- Theatrical poster
- Hangul: 생활의 발견
- Hanja: 生活의 發見
- RR: Saenghwarui balgyeon
- MR: Saenghwarŭi palgyŏn
- Directed by: Hong Sang-soo
- Written by: Hong Sang-soo
- Starring: Kim Sang-kyung Chu Sang-mi Ye Ji-won
- Release date: March 22, 2002;
- Running time: 115 minutes
- Country: South Korea
- Language: Korean
- Box office: $883,312

= On the Occasion of Remembering the Turning Gate =

2002 film by Hong Sang-soo

On the Occasion of Remembering the Turning Gate, is the fourth film by South Korean director Hong Sang-soo.

==Plot==
In the dreary and rigid city of Seoul, Gyung-soo is an actor who's fairly well known on stage. He has trusted a director he knows well and acted in his movie, but it flops. He insists on receiving his actor's fee, but all he gets is a mere grand's worth. He also misses out on his chance to act in director's next movie. The future looks cloudy for him.

Gyung-soo goes down to Chuncheon to meet an old friend who's a writer, Seong-wu. They go out to the town and Gyung-soo's friend introduces him to a pretty dancer named Myung-sook. After having a drink with Gyung-soo and his friend, she suddenly hits on Gyung-soo and on the spur of the moment they hit it off and go to a motel. But Gyung-soo doesn't know that Seong-wu has long had feelings for Myung-soo, even though he has never revealed his true feelings for her. Gyung-soo's relationship with his friend turns sour as Myung-sook becomes obsessively infatuated with Gyung-soo.

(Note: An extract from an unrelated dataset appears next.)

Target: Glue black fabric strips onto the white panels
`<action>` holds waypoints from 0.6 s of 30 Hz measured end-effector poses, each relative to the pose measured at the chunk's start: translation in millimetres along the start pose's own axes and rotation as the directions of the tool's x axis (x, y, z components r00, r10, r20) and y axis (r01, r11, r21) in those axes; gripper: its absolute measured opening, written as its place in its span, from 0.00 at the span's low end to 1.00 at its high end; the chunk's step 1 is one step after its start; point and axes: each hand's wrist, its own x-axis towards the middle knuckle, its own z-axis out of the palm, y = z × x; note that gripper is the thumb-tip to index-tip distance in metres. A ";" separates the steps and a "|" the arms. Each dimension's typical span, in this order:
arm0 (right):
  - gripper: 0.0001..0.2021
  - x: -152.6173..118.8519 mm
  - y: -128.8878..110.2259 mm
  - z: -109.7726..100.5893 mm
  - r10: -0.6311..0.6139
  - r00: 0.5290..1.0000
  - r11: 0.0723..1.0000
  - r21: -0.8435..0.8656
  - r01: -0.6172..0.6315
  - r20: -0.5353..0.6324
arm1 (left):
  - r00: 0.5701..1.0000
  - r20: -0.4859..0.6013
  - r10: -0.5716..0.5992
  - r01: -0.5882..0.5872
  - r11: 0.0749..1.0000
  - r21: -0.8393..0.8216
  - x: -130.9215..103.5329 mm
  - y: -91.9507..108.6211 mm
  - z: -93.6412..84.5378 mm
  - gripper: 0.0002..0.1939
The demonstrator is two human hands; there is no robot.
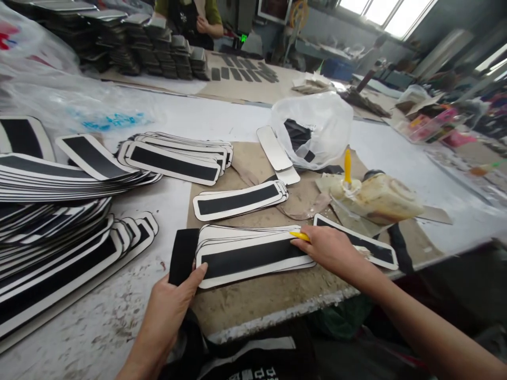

Gyung-soo tries to put his bad memories of Chuncheon behind him and gets on a train headed for Gyeongju. Sitting next to him on the train is a woman named Sun-young who entices him after recognizing his face. After she gets off the train, he chases after Sun-young and stops her, but she gives him mixed signals. Gyung-soo follows Sun-young to her house and on the next day he works up enough courage to knock on her door. This time Gyung-soo falls in love.

==Reception==
Turning Gate has a 100% approval rating on Rotten Tomatoes.